Employing the breadth of photographic processes, Sean McFarland continues to challenge our expectations for the landscape. And through his artifice, the landscape is redefined.
The sixth Baum Award was presented to Sean McFarland under the curatorial supervision of Chuck Mobley of SF Camerawork.
McFarland was born in 1976 in Southern California and began his studies in computers and technology at Humboldt State University before he was lured to the art scene. As he dabbled in photography his senior year of undergraduate studies, about to earn his Bachelor’s in Science, he received three university awards for his photography work in 2002. By then, convinced of his interest in the arts, he continued to work with photography at the California College of the Arts and received his Master of Fine Art in 2004.
In essence, McFarland’s work explores the relationships between history, photography, and the representation of landscape. As a lifelong Californian, McFarland was inspired by the landscape and, in his series entitled, Pictures of the Earth (2007-2012), he found a way to capture it authentically, yet differently, from the traditional iconic landscapes of the American West. His work considers our interaction with the landscape as well and the challenges of finding untouched terrain. He combines his own documentary-style photographs with found images to create mysterious and surreal landscapes in this series that earned him the Baum Award in 2009.
Working both digitally and in an analog environment, McFarland has often used photo collage to create imagined scenes that cannot be found in the real world.
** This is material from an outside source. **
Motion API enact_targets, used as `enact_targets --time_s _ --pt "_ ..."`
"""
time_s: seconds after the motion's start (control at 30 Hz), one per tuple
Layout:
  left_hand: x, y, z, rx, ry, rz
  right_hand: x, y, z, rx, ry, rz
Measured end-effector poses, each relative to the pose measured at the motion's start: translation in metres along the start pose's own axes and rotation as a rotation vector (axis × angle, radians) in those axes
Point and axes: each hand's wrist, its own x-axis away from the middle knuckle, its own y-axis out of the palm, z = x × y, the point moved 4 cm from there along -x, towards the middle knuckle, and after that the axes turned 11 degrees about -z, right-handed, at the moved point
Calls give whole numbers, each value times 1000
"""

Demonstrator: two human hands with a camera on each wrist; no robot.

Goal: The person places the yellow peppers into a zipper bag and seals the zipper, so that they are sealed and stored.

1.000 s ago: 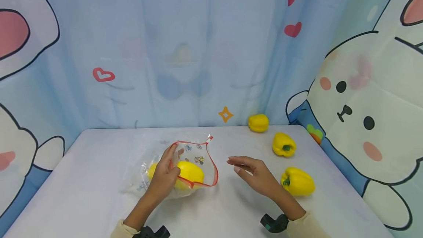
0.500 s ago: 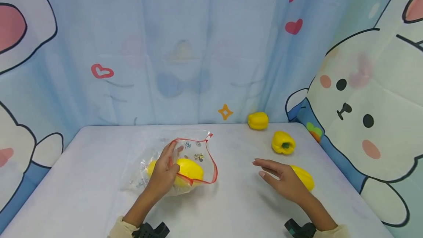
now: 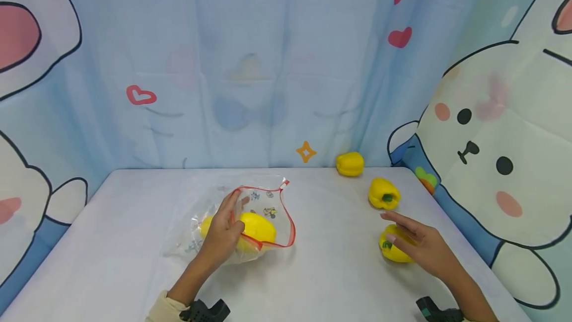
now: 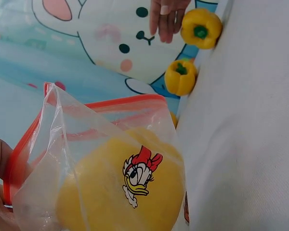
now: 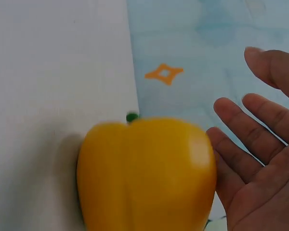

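Forward-down head view, close wrist views, peppers (image 3: 384, 194) in all

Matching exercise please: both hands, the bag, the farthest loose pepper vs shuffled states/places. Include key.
Column 1
1. Left hand
2. Right hand
3. Plastic bag
4. Farthest loose pepper

Column 2
A. At the back edge of the table
B. Clear, with red trim
C. Holding item 3 near its opening
D. Fingers extended, close to the nearest loose pepper

Pairs: 1-C, 2-D, 3-B, 4-A
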Motion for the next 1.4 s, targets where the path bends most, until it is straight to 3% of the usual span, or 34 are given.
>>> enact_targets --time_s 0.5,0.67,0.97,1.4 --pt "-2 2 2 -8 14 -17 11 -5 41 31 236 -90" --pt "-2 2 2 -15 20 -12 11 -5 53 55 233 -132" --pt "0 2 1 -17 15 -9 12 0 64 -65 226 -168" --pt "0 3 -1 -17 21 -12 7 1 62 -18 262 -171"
He then re-photographs the collages with a Polaroid MP4 camera. The resulting images are an intriguing exploration of the relationship between fact and fiction. This approach blends the spontaneity and perceived truthfulness of a Polaroid with the artifice of the new digital language. He notes, “By focusing on making images of the natural world I’m interested in making pictures of us, how we change the earth and how the earth changes us in return. I’m using Polaroid photographs as a witness to the landscape, showing us its history, our trace in it, and admiring its beauty.”
McFarland’s fantastical landscapes upend our perception of reality and challenge the veracity of the photograph. Continuing this examination of how we experience the natural world, his project, Dark Pictures (2007-2012), focuses on woodlands. From the darkness, fine details surprisingly emerge to reveal a lush image. Though they read as wilderness, in many instances the areas have been created by human interaction with the land.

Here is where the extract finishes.